Now let’s examine the outcomes of homes sold in need of substantial repair. The buyers in most cases are just starting out with very little disposable cash. They barely have enough for the down payment and closing costs. Therefore purchasing a home in need of several thousand dollars in updates is near impossible. So who is left to buy those homes needing major structural and cosmetic repair? You guessed it; rehabbers, flippers and investors looking to do the bare minimum and rent the home to tenants. On the average, they will pay 40%-50% of the value of the property if it were in good repair. After facing that reality, most sellers decide to go in a different direction. That alternative is to have contractors view the home and give estimates for major updates such as basement, roof, furnace, electric and plumbing. My advice has always been to not sell any home with major defects such as a bad basement or roof. Buyers will double and triple the cost of anticipated repair just to cover themselves in case the cost is worse than quoted by a contractor.
There are basically three ways to sell your property. The first is to sell in the home’s present condition, doing no repair whatsoever. This includes any major defects and cosmetic condition. If the home is in need of substantial upgrade you can expect a $200,000 home to sell for $100,000-$120,000 depending on repairs needed.
The second way is to repair defects and pay no attention to the cosmetic (interior paint, carpet, etc) appearance. A $200,000 home could sell for about 80% of top value or about $160,000.
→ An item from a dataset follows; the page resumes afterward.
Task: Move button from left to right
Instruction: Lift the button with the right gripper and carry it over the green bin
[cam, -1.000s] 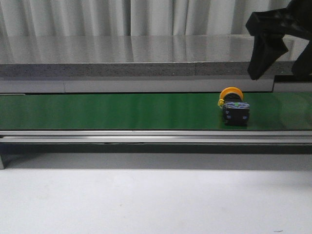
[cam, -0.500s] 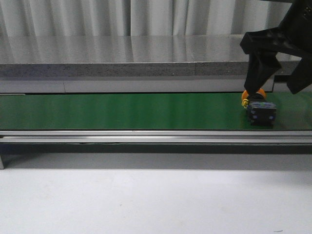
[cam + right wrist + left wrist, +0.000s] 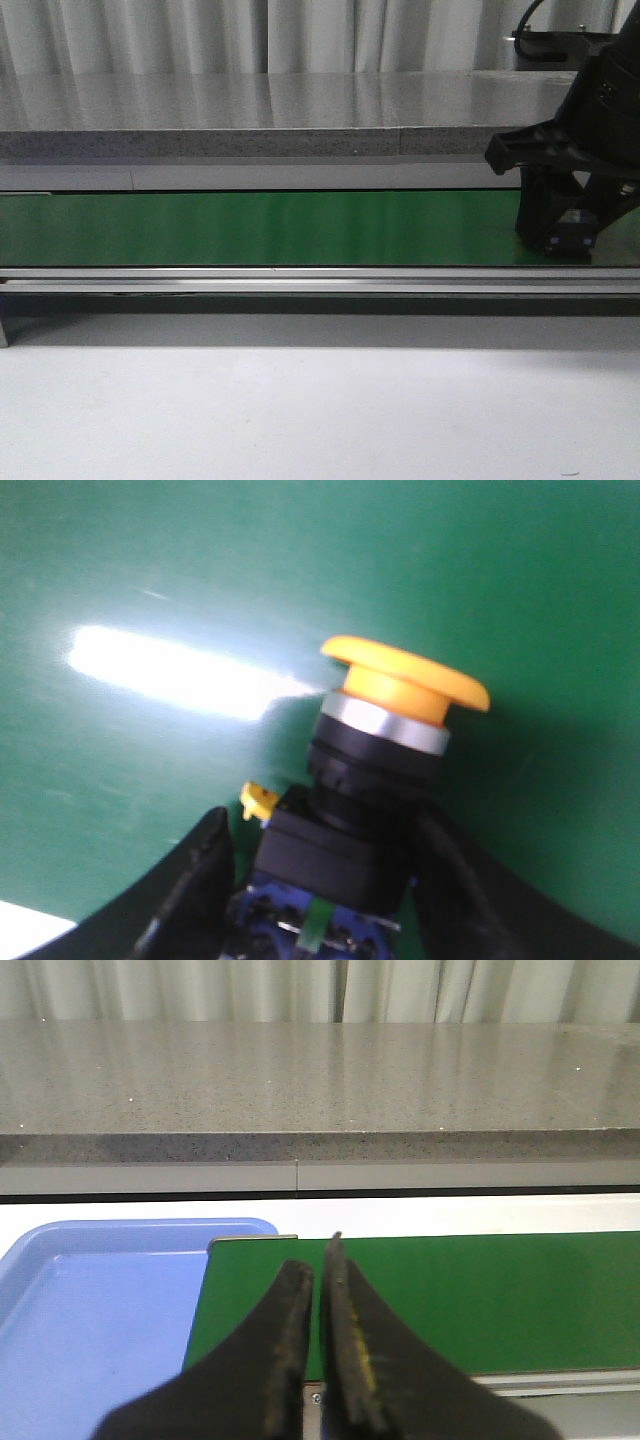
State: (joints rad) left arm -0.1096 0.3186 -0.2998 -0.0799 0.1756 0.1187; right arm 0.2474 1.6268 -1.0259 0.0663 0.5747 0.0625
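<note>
The button [image 3: 570, 230] lies on the green belt [image 3: 250, 228] at the far right, mostly hidden by my right gripper [image 3: 572, 242]. In the right wrist view its orange-yellow cap [image 3: 405, 685] and black body sit between the two fingers of the right gripper [image 3: 322, 825]. The jaws straddle the body; a gap shows on one side, so they are open. My left gripper [image 3: 316, 1255] is shut and empty above the belt's left end [image 3: 480, 1290]. It is out of the front view.
A blue tray [image 3: 90, 1320] stands beside the belt's left end. A grey stone counter [image 3: 250, 110] runs behind the belt, with curtains beyond. A metal rail [image 3: 300, 280] edges the belt's front, and the white table [image 3: 300, 410] lies before it.
The button has travelled right along the belt. My right gripper has come down from above and now stands around it, covering most of it in the front view.
</note>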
Lastly to obtain top dollar, you basically flip your own home and you the seller become the investor! That would mean doing all repairs needed, upgrading the interior with new flooring, paint, counter tops, etc. Then having a stager put in some furniture and accents. This is the staged home which could sell for over asking in our current market. So the same $200,000 home could sell for $195,000-$210,000.
No matter how you choose to sell your property, the good news is that the current market is strong. Interest rates are low (3.5% for a 30 year mortgage). Inventory is low and buyer activity is high. This is a perfect environment for a seller’s market. As you all know the real estate market can change just like Wisconsin weather. Seasons change on a dime and so does the real estate market. So if you are thinking about selling, I would suggest doing it soon as the market typically slows down drastically after Thanksgiving. If you are selling next year try to put your home on the market in early March to capitalize on the most prolific time of year for selling your home. Improving your home is always a good idea. Just like the vitamins we take to maintain our health, your home needs a good coat of paint and some repairs to maintain its integrity!